Return the listing in full. Keep every word as it stands.
————————
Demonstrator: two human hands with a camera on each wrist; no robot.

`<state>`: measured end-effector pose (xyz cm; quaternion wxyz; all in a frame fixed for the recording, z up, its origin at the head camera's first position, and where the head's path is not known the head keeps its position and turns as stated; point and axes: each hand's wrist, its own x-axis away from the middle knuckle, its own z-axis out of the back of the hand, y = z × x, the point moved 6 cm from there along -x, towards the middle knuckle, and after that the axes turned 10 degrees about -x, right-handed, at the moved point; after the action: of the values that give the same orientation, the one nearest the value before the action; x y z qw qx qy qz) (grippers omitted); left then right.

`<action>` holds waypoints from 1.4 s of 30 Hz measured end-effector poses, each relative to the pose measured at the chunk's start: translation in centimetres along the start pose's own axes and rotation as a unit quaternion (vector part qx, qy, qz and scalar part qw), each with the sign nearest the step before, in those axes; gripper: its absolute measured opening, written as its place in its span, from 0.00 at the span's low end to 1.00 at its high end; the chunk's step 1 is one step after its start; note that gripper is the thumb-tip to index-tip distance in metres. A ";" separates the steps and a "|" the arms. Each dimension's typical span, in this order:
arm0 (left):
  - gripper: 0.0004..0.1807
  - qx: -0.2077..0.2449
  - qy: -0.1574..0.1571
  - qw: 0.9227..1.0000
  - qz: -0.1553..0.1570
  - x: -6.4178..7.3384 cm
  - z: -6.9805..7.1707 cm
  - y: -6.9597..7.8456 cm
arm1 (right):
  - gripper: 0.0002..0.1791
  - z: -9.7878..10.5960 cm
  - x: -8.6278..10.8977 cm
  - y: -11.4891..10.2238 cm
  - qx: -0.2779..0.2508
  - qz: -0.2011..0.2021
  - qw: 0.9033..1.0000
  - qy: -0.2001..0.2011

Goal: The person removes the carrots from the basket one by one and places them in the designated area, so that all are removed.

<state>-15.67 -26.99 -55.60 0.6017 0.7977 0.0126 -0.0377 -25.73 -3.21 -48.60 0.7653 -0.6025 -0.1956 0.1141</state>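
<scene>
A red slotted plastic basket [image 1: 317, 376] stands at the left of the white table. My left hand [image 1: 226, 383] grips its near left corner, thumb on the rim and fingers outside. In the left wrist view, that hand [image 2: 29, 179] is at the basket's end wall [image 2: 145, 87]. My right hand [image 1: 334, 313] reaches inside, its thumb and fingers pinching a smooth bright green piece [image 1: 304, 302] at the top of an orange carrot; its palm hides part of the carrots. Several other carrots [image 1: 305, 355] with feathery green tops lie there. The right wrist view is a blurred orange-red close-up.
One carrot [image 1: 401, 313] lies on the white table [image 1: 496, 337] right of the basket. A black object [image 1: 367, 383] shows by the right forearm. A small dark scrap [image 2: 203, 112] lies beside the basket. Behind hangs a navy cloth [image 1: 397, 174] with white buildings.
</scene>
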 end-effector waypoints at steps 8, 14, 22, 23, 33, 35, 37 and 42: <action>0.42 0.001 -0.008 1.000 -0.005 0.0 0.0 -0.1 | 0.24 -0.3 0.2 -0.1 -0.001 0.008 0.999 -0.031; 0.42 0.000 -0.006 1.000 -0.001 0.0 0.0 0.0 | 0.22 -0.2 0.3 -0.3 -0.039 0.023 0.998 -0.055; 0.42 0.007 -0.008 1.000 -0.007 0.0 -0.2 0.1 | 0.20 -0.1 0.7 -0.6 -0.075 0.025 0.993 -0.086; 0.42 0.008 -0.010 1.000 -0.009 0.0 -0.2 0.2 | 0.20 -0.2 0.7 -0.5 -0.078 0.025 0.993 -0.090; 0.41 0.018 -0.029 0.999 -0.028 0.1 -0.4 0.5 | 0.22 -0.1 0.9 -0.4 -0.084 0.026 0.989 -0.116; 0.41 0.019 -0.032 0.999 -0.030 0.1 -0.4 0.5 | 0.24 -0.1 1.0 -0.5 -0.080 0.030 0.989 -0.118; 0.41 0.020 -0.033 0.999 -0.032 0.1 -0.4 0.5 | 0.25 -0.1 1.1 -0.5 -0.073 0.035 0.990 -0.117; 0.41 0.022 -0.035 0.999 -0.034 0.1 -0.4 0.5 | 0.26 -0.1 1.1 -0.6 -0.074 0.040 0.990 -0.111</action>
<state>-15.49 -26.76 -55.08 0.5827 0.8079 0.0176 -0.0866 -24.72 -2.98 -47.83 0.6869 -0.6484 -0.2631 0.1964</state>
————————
**TASK OUTPUT:**
Demonstrator: two human hands with a camera on each wrist; no robot.

`<state>`: measured end-effector pose (xyz cm; quaternion wxyz; all in a frame fixed for the recording, z up, its origin at the head camera's first position, and where the head's path is not known the head keeps its position and turns as stated; point and axes: each hand's wrist, its own x-axis away from the middle knuckle, its own z-axis out of the back of the hand, y = z × x, the point moved 6 cm from there along -x, towards the middle knuckle, and after that the axes turned 10 degrees about -x, right-handed, at the moved point; after the action: of the values that give the same orientation, the one nearest the value before the action; x y z qw qx qy qz) (grippers omitted); left then right.

`<action>` holds waypoints from 1.4 s of 30 Hz measured end-effector poses, each relative to the pose measured at the chunk's start: translation in centimetres along the start pose's own axes and rotation as a unit quaternion (vector part qx, qy, qz and scalar part qw), each with the sign nearest the step before, in those axes; gripper: its absolute measured opening, written as its place in its span, from 0.00 at the span's low end to 1.00 at its high end; the chunk's step 1 is one step after its start; note that gripper is the thumb-tip to index-tip distance in metres. A ";" separates the steps and a "|" the arms. Each dimension's typical span, in this order:
arm0 (left):
  - gripper: 0.0004..0.1807
  - qx: -0.2077..0.2449
  - qy: -0.1574..0.1571
  - qw: 0.9227..1.0000
  - qz: -0.1553..0.1570
  - x: -6.4178..7.3384 cm
  - z: -6.9805..7.1707 cm
  - y: -6.9597..7.8456 cm
arm1 (right):
  - gripper: 0.0002..0.1791
  - z: -9.7878..10.5960 cm
  - x: -8.6278..10.8977 cm
  - y: -11.4891..10.2238 cm
  - qx: -0.2779..0.2508
  - qz: -0.2011..0.2021
  - qw: 0.9033..1.0000
  - qy: -0.2001..0.2011

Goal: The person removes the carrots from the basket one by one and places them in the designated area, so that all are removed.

<state>-15.67 -26.99 -55.60 0.6017 0.7977 0.0126 -0.0377 -25.73 -3.21 -48.60 0.7653 -0.6025 -0.1956 0.1141</state>
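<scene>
A red slotted plastic basket [image 1: 317, 376] stands at the left of the white table. My left hand [image 1: 226, 383] grips its near left corner, thumb on the rim and fingers outside. In the left wrist view, that hand [image 2: 29, 179] is at the basket's end wall [image 2: 145, 87]. My right hand [image 1: 334, 313] reaches inside, its thumb and fingers pinching a smooth bright green piece [image 1: 304, 302] at the top of an orange carrot; its palm hides part of the carrots. Several other carrots [image 1: 305, 355] with feathery green tops lie there. The right wrist view is a blurred orange-red close-up.
One carrot [image 1: 401, 313] lies on the white table [image 1: 496, 337] right of the basket. A black object [image 1: 367, 383] shows by the right forearm. A small dark scrap [image 2: 203, 112] lies beside the basket. Behind hangs a navy cloth [image 1: 397, 174] with white buildings.
</scene>
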 end-effector waypoints at steps 8, 14, 22, 23, 33, 35, 37 and 42: <action>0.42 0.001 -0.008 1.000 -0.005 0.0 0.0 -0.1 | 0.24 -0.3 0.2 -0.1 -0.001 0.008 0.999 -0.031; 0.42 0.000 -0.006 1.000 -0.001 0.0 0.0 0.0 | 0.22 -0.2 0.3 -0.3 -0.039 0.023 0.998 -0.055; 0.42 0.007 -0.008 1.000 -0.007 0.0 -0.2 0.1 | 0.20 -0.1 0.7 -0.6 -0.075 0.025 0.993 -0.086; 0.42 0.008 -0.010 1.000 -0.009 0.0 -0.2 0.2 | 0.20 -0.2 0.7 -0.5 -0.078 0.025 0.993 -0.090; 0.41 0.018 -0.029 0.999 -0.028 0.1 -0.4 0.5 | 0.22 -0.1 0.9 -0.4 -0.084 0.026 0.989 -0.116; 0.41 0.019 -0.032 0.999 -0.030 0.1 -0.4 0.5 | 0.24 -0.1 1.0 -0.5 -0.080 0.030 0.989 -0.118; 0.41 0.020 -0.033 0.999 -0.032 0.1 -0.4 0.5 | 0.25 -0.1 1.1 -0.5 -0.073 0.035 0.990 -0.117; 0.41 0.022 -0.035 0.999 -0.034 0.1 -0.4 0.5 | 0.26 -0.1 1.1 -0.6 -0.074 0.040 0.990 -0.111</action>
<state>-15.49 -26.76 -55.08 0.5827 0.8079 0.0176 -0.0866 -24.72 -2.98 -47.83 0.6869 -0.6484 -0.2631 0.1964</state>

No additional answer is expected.